§ **What you are asked to do**: Search each line below for the word "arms" and list those that contain it.

Segment Open

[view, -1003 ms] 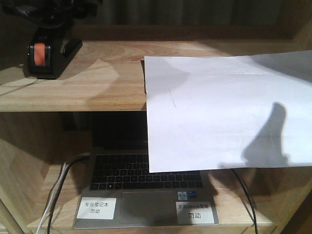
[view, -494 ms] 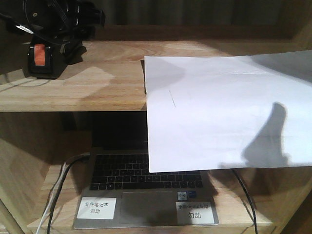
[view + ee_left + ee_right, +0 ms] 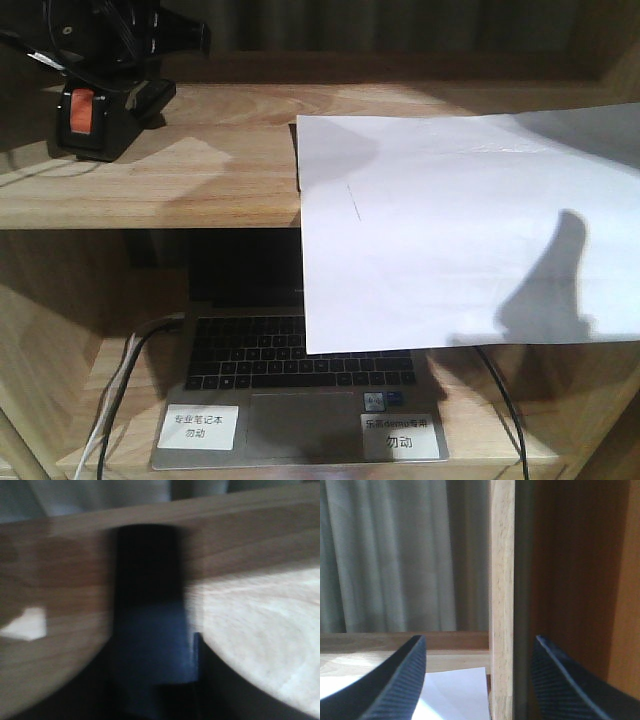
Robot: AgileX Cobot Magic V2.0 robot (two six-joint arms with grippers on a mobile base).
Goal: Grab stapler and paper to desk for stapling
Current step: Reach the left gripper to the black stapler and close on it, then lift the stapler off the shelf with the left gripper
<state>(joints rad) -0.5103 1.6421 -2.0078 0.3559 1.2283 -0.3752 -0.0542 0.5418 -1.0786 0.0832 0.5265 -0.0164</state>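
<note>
1. Far left, upper shelf (image 3: 200, 170): the stapler (image 3: 95, 120) sits on the board. Its orange-red patch faces the camera and its black body runs back toward the rear.
2. The left gripper (image 3: 110, 75) is right over the stapler, a dark mass with cables at the top-left corner. Its fingers can't be made out there. The left wrist view is badly blurred, and the stapler (image 3: 150, 595) reads only as a dark upright bar on wood. I cannot tell whether the jaws are clenched or apart.
3. Centre to right: the paper (image 3: 460, 230) lies on the same shelf, well apart from the stapler. Its front part hangs over the shelf edge, with a short thin line near its left side and a dark shadow low on the right.
4. Below, on the lower shelf (image 3: 60, 400): the laptop (image 3: 300, 390) is open, its screen partly hidden by the hanging sheet. Two white labels (image 3: 197, 427) sit on the palm rest, and cables (image 3: 120, 400) run in from the left.
5. Far right: the right gripper (image 3: 479, 640) is released, with its black fingers (image 3: 395, 680) spread wide and nothing held. Beyond them stands the shelf's upright (image 3: 501, 580). A corner of the paper (image 3: 455, 690) shows low between the fingers, and a curtain (image 3: 385, 555) hangs behind.
</note>
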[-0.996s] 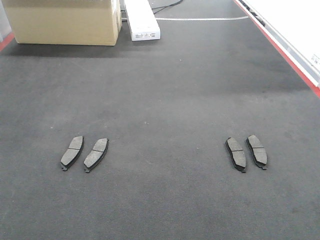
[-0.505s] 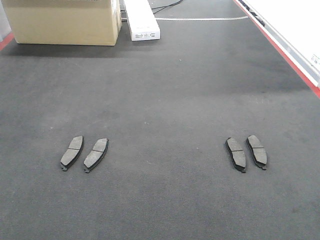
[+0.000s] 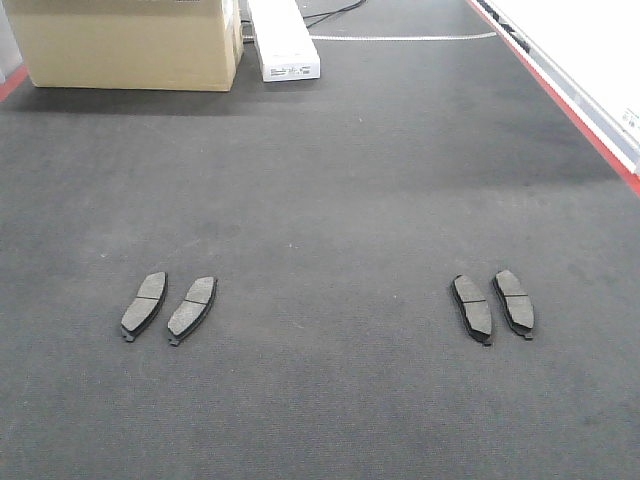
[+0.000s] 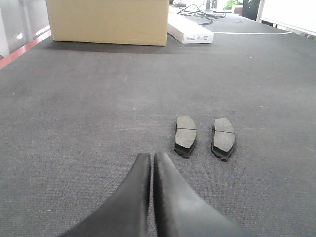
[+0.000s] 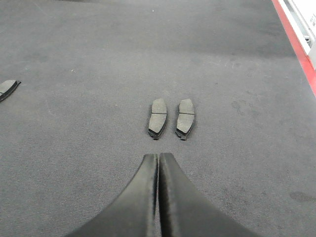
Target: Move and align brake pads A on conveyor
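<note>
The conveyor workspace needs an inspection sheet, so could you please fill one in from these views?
Surface: conveyor, dark textured belt, red edge strip at right.
Job's things: four brake pads lying flat in two pairs, left pair, right pair; pads within a pair apart.
Clutter: cardboard box and white box at the far end.
Grippers: left end effector shut, empty; right end effector shut, empty; both short of their pairs.
Cables: black cable behind the white box.
Surroundings: white panel beyond the red strip.

A: Four small flat dark grey brake pads on the wide dark grey textured conveyor belt point(image 3: 330, 180), right?

B: Yep, a left pair point(image 3: 145, 304) point(image 3: 192, 308) and a right pair point(image 3: 472, 307) point(image 3: 514, 300), well apart. Tan cardboard box point(image 3: 130, 42) and long white box point(image 3: 283, 38) at the far end.
</note>
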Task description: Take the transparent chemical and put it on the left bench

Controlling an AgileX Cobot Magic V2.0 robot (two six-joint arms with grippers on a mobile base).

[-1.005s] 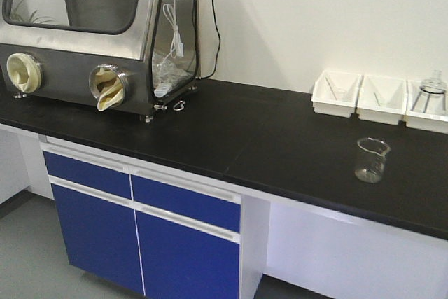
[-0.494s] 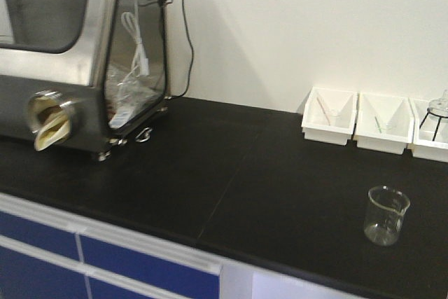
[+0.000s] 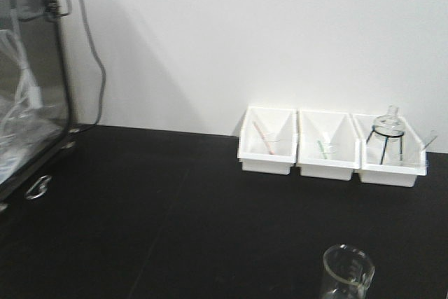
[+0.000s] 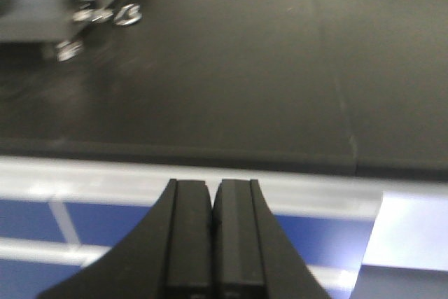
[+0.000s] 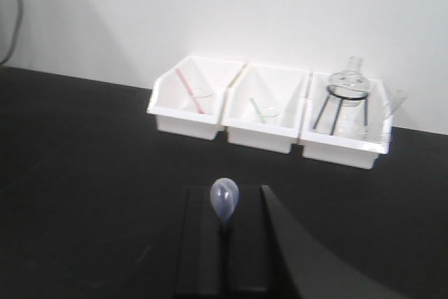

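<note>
A colourless see-through pipette [image 3: 428, 141] leans in the right white tray [image 3: 392, 175], next to a glass flask on a black stand [image 3: 387, 128]. It also shows in the right wrist view [image 5: 396, 101]. My right gripper [image 5: 224, 188] is shut on a small pale translucent bulb [image 5: 224, 204]. The bulb's stem is hidden between the fingers. The gripper hovers over the black bench, short of the trays. My left gripper [image 4: 211, 187] is shut and empty above the bench's front edge.
A red-tinted pipette [image 3: 262, 136] stands in the left tray and a green-tinted one [image 3: 322, 147] in the middle tray. A glass beaker [image 3: 348, 272] stands near the front. A steel glove box [image 3: 28, 103] with cables sits at the far left.
The view has moved right and closer to the bench. The trays are now larger and central, the glove box has slid to the left edge, and the beaker has dropped to the bottom.
</note>
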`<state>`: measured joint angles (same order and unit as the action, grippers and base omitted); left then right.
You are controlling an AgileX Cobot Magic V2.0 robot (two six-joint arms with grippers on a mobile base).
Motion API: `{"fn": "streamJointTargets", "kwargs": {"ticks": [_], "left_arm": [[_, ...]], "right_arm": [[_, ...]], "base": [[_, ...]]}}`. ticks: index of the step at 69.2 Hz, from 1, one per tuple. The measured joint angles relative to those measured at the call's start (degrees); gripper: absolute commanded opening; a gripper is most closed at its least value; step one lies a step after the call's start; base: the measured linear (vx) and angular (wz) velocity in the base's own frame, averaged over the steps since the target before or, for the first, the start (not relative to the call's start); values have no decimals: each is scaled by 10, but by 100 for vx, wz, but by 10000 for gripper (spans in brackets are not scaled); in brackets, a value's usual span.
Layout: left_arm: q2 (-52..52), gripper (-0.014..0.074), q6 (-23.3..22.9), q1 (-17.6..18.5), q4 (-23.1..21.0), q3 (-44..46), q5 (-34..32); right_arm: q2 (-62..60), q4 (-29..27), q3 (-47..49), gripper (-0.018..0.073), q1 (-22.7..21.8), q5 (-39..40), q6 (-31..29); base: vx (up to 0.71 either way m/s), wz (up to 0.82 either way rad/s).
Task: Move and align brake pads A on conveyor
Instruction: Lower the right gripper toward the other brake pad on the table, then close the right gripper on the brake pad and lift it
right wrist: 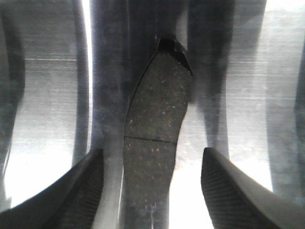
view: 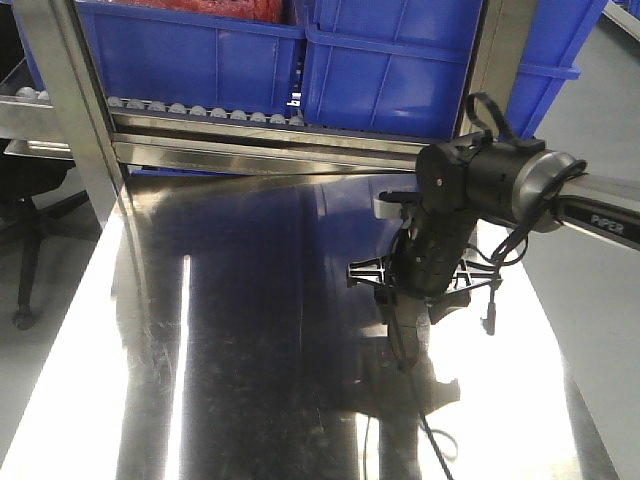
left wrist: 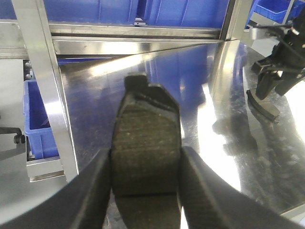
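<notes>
Brake pad [left wrist: 145, 129] sat in your left gripper [left wrist: 146, 160]. The jaws were closed on its two long sides, and no gap showed on either side. Its grey-brown friction face looked toward the wrist camera. Its long axis ran straight out from the jaws, toward the roller rack [view: 200, 108] with the blue bins [view: 200, 50]. I could not tell for certain if it was clear of the steel tabletop [view: 250, 330].

Your right gripper [right wrist: 152, 156] was in another state. Its jaws stood wide apart and held nothing. The second brake pad [right wrist: 153, 129] lay flat on the tabletop between them, friction face up, and it touched neither jaw. It was a little nearer to the jaw at the left side of the wrist picture. Its long axis ran away from the wrist, along the gap, so the jaws faced its long sides. The far end leaned slightly to the right. In the front view this arm pointed down, close over the table.

The conveyor was in none of the views, so I could not say which way it lay from either pad.

In my judgement, the right jaws only needed to go lower and close across the short width. A small turn of the wrist would first match the lean. The left pad looked ready to be carried.
</notes>
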<state>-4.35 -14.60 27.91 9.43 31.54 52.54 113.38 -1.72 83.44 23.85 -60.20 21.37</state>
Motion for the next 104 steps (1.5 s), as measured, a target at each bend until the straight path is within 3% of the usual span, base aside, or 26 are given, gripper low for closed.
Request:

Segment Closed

§ **Exercise answer**:
Robot: AgileX Cobot Magic V2.0 robot (two six-joint arms with grippers on a mobile base).
Controlling an AgileX Cobot Magic V2.0 robot (two six-joint arms with grippers on a mobile base).
You are controlling an AgileX Cobot Magic V2.0 robot (two six-joint arms with grippers on a mobile base).

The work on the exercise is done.